Lobbying is a major part of politics, with some MPs being approached by lobbyists hundreds of times a week.

But what exactly is lobbying and how can Brits lobby their MP? Here's all you need to know…

What is lobbying? 

Simply put, lobbying is any attempt by individuals, charities, organisations, pressure groups and businesses to influence the decisions of government.

According to the UK Public Affairs Council it is: “In a professional capacity, attempting to influence, or advising those who wish to influence, the UK Government, Parliament, the devolved legislatures or administrations, regional or local government or other public bodies on any matter within their competence.”

To prevent corruption, and people using Government ties for personal gain there are rules and codes of conduct for lobbying.

Who can lobby Parliament? 

The parliament website states: “Anyone can lobby their MP or a member of House of Lords but it is usually more effective if you can find other people who share your concerns or experiences to lobby with you as a group. 

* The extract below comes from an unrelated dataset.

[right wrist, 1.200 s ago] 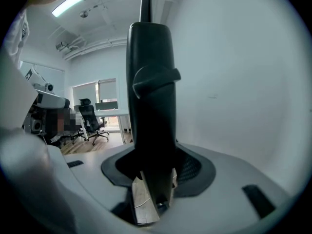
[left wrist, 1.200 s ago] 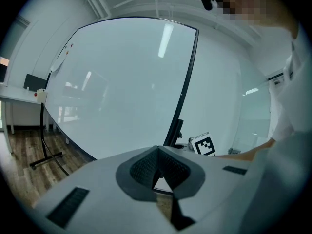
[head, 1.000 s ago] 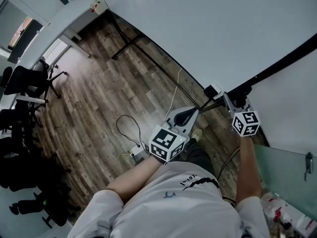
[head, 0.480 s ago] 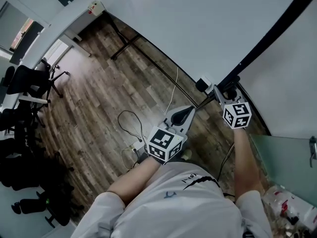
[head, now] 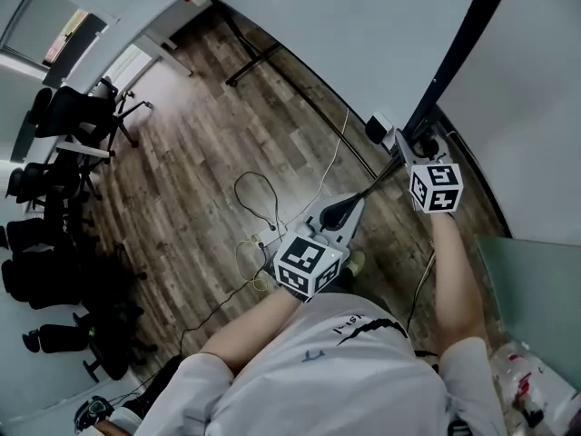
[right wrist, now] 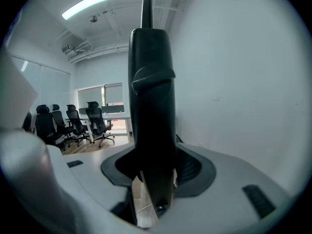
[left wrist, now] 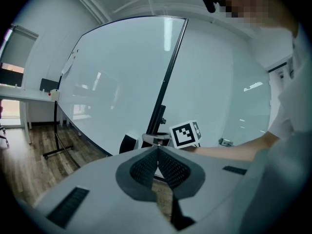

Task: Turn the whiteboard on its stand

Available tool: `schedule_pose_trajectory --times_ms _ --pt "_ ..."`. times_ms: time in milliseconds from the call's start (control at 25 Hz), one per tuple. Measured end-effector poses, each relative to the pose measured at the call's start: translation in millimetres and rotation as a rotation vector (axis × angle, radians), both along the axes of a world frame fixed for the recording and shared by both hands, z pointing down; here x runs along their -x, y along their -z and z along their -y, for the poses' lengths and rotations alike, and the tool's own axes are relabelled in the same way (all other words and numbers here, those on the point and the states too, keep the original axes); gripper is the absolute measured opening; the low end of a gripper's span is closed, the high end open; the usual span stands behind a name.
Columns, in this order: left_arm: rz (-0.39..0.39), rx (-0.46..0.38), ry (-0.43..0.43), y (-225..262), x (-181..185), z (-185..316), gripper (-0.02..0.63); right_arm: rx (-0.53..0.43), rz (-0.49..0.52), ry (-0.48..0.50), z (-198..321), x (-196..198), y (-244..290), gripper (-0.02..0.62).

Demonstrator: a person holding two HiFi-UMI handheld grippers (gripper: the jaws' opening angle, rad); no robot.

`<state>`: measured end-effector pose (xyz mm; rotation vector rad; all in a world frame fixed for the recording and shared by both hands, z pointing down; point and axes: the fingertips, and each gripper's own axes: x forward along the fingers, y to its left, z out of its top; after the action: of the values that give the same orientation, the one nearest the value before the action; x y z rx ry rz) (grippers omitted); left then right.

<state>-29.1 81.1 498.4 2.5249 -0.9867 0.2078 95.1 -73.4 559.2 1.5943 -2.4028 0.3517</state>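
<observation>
The whiteboard [head: 363,25] fills the top of the head view, its white face [left wrist: 117,82] leaning on a black stand. Its black side frame [head: 454,53] runs steeply down to my right gripper [head: 408,144], which is shut on that frame. In the right gripper view the black frame bar [right wrist: 151,101] stands upright between both pads. My left gripper [head: 356,202] hangs over the wooden floor, shut and holding nothing, with its pads meeting [left wrist: 158,150]. It points toward the board's lower corner without touching it.
The stand's black foot [head: 256,60] rests on the wooden floor. Cables [head: 259,198] and a power strip [head: 263,242] lie by my feet. Several office chairs [head: 64,143] crowd the left. A glass tabletop [head: 536,280] sits at the lower right.
The whiteboard's black side frame has swung from a low slant to nearly upright in the head view. My right gripper rose slightly with it, still gripping. The left gripper stayed shut below.
</observation>
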Motion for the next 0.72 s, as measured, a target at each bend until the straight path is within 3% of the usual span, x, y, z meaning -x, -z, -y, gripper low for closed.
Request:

“People who often lobby parliament and its members include businesses, charities, pressure groups, trade unions and representatives of various sectors of industry.”

How do I lobby my MP or a member of the Lords?

There are many ways Brits can lobby their MP or a member of the Lords.

Parliament’s website list the four best ways of lobbying as the following:

  • Sending emails or letters
  • Organising and presenting a petition or survey
  • Providing information or research to back up your case
  • Inviting an MP or a member of the Lords to a meeting or event where they can find out more about the issue

What are the guidelines for lobbying?

Guidelines are in place to ensure that Parliament offers a safe, secure and equal opportunity for all those wishing to lobby their MP.

Here are the guidelines according to the Parliament website: 

  • Lobbyists may bring in literature relevant to the subject that they hope to discuss. They may offer this literature to the Members of Parliament that they meet but should refrain from delaying Members of Parliament or parliamentary staff from their duties. Certain items are not permitted on the parliamentary estate, see a list of prohibited items.
  • Lobbyists may be requested to remove or cover items of clothing with political slogans especially if these are offensive.
  • Lobbyists may not use Central Lobby as a platform to protest.